REVIEW: Monsters Build Mean Robots - We Should Have Destroyed Our Generals And Not Their Enemies


Self released on their own Nice Weather for Airstrikes label, Monsters Build Mean Robots have finally put out their long-anticipated follow up to their 2008 self-titled debut - number 5 in my albums of the year when it emerged not long after they did, a collection of subliminally arresting electronic post-rock tracks with a dark edge of political confrontation that focussed on global Government's warcraft.  On this second album their titular and lyrical leanings are still well into the left but this time they include materialism and a more personal existentialism across the five tracks.  As well as embellishing their vocal potency they have also changed their musical outlook considerably.  In their new incarnation there are no longer moments of sparse ambient flicker and glitch to build and direct the tensions and emotions, instead where it was once sounds sourced from the databanks of Leaf, Warp, and Kompakt, ambient signifiers that glowed throughout the tracks, here all that psychic energy is channelled through the sheer rapturous power of the guitar with reference to bands like Sigur Ros, Explosions In The Sky, and Arcade Fire.

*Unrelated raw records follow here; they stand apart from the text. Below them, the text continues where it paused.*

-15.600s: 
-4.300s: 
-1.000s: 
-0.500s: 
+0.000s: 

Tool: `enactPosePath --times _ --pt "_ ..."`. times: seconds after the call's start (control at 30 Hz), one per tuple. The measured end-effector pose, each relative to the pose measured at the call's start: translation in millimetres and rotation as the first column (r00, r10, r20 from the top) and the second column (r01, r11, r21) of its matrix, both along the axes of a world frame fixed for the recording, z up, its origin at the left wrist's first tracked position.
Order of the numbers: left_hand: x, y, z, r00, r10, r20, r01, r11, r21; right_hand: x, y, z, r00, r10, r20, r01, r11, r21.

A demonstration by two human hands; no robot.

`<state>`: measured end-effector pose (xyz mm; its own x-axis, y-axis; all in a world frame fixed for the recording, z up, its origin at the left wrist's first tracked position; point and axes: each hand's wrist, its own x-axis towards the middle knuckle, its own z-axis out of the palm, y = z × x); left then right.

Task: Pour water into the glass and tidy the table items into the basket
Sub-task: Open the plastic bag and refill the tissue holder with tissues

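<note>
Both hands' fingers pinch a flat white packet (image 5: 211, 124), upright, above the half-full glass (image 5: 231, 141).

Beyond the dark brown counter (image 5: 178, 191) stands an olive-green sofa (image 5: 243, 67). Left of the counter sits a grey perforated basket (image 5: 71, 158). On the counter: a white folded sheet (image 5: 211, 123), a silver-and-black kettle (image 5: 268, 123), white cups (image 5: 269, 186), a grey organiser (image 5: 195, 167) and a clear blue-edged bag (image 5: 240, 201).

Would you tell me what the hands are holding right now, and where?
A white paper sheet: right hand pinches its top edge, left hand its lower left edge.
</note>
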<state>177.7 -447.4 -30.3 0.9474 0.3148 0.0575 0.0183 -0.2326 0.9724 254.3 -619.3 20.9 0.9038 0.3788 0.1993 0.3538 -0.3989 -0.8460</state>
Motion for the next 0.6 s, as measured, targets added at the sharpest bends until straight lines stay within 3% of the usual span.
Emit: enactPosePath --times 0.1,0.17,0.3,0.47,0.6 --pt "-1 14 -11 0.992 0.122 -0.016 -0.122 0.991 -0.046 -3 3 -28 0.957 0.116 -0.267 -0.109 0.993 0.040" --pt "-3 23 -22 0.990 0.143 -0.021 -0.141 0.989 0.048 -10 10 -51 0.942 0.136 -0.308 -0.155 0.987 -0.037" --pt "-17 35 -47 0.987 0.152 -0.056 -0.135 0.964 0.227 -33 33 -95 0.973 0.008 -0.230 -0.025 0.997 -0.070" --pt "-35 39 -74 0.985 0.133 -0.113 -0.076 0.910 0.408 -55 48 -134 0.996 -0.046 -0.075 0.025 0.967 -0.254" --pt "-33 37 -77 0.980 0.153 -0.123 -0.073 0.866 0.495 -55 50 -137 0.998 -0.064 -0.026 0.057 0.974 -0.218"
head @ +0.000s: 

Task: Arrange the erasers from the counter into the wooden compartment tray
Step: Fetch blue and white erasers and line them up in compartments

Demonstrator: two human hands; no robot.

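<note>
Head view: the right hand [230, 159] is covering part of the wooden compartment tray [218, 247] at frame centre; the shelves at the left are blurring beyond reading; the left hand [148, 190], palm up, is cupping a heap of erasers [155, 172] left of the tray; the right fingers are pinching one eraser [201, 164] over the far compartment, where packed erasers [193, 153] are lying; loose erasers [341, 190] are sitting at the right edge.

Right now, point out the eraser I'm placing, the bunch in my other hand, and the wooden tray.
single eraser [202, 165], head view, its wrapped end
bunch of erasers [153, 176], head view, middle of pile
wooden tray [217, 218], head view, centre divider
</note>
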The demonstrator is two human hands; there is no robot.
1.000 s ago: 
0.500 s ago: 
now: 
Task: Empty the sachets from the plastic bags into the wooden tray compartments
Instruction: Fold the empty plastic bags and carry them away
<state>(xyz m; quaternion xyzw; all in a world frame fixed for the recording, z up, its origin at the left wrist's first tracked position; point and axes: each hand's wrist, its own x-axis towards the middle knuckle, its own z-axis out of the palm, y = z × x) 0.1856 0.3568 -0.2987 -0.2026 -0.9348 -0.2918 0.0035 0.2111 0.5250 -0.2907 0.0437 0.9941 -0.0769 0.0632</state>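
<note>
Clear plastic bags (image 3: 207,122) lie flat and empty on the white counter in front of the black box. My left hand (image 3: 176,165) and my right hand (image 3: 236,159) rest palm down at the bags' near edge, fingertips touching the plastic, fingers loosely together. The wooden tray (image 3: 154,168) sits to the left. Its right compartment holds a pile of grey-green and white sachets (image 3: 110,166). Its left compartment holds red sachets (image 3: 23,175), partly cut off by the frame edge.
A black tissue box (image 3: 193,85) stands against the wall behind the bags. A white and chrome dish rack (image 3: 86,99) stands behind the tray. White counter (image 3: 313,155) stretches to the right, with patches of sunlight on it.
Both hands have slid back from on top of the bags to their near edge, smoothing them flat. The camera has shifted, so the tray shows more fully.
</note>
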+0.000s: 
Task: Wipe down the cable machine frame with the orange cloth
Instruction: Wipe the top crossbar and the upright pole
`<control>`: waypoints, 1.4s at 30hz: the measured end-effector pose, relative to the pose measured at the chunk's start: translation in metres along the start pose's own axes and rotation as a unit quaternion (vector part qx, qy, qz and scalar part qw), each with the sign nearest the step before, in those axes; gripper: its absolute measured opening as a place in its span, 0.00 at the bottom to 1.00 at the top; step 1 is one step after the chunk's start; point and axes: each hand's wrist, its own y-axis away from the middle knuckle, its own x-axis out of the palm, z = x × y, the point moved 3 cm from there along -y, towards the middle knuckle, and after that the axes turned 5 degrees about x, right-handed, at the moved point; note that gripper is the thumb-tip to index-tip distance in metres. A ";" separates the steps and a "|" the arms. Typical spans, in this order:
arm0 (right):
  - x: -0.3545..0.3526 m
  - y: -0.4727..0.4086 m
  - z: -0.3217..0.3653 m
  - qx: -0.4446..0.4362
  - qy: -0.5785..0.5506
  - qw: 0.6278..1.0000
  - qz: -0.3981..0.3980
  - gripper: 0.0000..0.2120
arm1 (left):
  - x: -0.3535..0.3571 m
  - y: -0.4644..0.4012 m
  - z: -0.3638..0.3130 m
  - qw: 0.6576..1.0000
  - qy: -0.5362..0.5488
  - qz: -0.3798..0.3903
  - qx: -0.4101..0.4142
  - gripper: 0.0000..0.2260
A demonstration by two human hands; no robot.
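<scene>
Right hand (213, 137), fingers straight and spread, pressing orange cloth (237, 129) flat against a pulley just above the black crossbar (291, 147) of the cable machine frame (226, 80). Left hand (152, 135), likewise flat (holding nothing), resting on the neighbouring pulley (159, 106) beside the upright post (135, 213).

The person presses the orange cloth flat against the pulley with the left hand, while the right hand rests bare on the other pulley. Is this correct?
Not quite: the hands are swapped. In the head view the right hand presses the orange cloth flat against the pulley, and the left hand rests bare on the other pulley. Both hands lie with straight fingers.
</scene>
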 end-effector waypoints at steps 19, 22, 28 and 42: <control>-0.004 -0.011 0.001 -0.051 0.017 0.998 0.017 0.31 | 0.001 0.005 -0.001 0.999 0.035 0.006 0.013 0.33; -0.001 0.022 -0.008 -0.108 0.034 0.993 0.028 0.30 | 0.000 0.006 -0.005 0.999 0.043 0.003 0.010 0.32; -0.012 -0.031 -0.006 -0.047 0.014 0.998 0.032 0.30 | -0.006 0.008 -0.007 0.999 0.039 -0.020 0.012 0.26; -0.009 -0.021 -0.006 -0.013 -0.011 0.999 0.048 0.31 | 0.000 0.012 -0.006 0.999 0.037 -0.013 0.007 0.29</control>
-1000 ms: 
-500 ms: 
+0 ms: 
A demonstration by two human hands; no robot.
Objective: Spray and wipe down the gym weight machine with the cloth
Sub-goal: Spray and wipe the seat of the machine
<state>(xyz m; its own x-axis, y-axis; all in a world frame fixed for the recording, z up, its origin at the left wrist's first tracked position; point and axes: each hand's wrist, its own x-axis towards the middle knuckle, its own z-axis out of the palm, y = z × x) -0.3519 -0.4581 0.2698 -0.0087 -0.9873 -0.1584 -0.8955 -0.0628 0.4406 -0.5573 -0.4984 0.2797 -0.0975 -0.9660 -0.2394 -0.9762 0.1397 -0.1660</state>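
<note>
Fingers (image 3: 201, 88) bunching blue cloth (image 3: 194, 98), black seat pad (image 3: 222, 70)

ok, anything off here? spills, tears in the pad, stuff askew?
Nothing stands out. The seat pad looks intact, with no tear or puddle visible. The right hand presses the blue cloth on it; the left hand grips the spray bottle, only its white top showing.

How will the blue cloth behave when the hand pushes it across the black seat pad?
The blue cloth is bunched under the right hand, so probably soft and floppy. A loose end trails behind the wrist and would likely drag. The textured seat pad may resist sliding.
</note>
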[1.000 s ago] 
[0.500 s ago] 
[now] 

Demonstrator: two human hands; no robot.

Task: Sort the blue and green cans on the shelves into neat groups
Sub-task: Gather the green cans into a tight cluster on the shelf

The album features all the prominent post-rock landmarks you could need (exhaustive title included) and embellishes them with instinctive structures in miniaturised forms. No 10 minute + slow growing epics, just mini ones, bottled into pop songs.  Glockenspiel fills ripple up the soaring crescendos of Song for the Generals; the progress of Lament 77 is interspersed with detailed vocal nuances, spaces in the walls of guitars where inflections and backing can slip through. The composition of the songs is assured and confident which gives the band an air of authority important if your key lyrical stock is chastising those in power and standing up  as spokesperson for the disenfranchised.  Spearheading the band is the voice and guitar of Pete Lambrou - whichever update of Post.Rock.V.XX we're up to now, he's at the forefront of it, putting on bands around the South and fronting both MBMR and the more rock-centric Last Days of Lorca.  When he suggests that you burn down your home, in Psalm 57, you're inclined to take his lead and go through with it.  He's got a real lived-in sounding set of chords, got a bit of fire to his falsetto that sets him apart from the Jonsi's and Bellamy's of the world although he is capable of layering on the dreaminess and hollering up a bit of bombast when it suits, and more importantly, where it fits. Again: composition is the keystone to this album's success.




We Should Have Destroyed Our Generals And Not Their Enemies is being officially launched with a free-entry party is TONIGHT! at the Druids Arms, Brighton.